• **Work item**:
Exact reproduction required: the lines below from the line with "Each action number" to the line with "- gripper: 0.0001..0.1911", both ends included, and no others.

• **Data extract**:
━━━━━━━━━━━━━━━━━━━━
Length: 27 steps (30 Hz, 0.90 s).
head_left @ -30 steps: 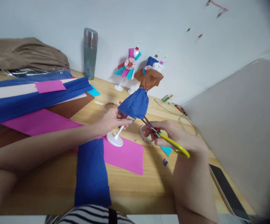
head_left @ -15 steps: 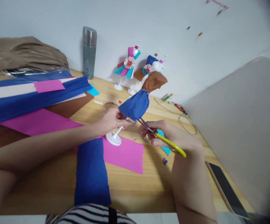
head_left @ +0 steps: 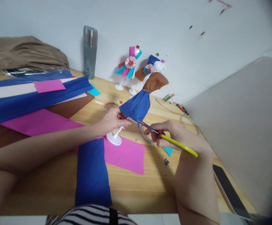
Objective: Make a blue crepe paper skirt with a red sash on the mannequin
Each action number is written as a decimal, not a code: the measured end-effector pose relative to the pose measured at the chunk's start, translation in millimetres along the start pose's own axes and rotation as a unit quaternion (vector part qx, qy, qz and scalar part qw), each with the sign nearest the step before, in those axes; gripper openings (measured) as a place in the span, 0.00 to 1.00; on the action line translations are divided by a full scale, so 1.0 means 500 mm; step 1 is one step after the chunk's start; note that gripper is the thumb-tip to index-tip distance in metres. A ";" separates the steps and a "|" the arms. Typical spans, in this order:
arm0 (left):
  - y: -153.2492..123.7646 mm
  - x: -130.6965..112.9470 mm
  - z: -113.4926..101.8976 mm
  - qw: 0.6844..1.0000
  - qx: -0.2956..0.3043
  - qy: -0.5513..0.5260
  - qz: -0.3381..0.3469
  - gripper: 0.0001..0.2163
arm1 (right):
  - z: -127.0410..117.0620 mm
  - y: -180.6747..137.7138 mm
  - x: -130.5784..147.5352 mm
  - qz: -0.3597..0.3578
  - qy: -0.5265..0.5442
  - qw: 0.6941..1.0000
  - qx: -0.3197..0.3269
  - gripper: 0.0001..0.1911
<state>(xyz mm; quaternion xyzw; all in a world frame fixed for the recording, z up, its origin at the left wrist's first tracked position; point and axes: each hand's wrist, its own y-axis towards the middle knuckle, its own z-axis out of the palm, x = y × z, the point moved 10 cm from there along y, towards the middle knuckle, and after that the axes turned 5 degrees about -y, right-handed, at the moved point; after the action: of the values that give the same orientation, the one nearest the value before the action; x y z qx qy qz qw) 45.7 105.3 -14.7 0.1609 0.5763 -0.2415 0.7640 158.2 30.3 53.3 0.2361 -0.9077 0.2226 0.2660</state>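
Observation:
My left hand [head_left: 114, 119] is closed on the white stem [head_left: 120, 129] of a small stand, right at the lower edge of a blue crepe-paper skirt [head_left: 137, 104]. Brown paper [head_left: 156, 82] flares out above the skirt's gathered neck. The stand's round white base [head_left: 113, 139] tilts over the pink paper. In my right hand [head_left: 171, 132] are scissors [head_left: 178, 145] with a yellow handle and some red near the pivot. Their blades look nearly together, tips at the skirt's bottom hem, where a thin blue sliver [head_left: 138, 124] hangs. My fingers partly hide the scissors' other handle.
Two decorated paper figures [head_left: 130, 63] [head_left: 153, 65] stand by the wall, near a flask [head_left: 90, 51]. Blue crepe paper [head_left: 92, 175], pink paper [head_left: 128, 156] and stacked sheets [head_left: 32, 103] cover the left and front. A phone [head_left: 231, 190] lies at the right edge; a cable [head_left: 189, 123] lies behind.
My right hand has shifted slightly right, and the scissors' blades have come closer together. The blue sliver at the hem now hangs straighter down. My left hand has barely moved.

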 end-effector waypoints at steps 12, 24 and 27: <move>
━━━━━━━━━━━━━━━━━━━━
• **Result**:
Each action number is written as a decimal, not a code: the measured end-effector pose relative to the pose measured at the chunk's start, translation in millimetres along the start pose's own axes and rotation as a unit quaternion (vector part qx, qy, qz and scalar part qw), each with the sign nearest the step before, in those axes; gripper openings (measured) as a place in the span, 0.00 to 1.00; on the action line translations are divided by a full scale, so 1.0 means 500 mm; step 1 is one step after the chunk's start; note that gripper is the thumb-tip to index-tip distance in metres. A ";" separates the steps and a "|" the arms. Typical spans, in this order:
arm0 (left):
  - y: -153.2492..123.7646 mm
  - x: -130.6965..112.9470 mm
  - z: -113.4926..101.8976 mm
  - qw: 0.6844..1.0000
  - qx: -0.2956..0.3043
  - qy: -0.5513..0.5260
  - qz: -0.3381..0.3469
  - gripper: 0.0001..0.2163
arm1 (right):
  - z: -127.0410..117.0620 mm
  - y: -180.6747..137.7138 mm
  - x: -130.5784..147.5352 mm
  - qz: -0.3597..0.3578
  - qy: -0.5265..0.5442
  - qw: 0.6941..1.0000
  - qx: -0.3197..0.3269
  - gripper: 0.0001..0.1911

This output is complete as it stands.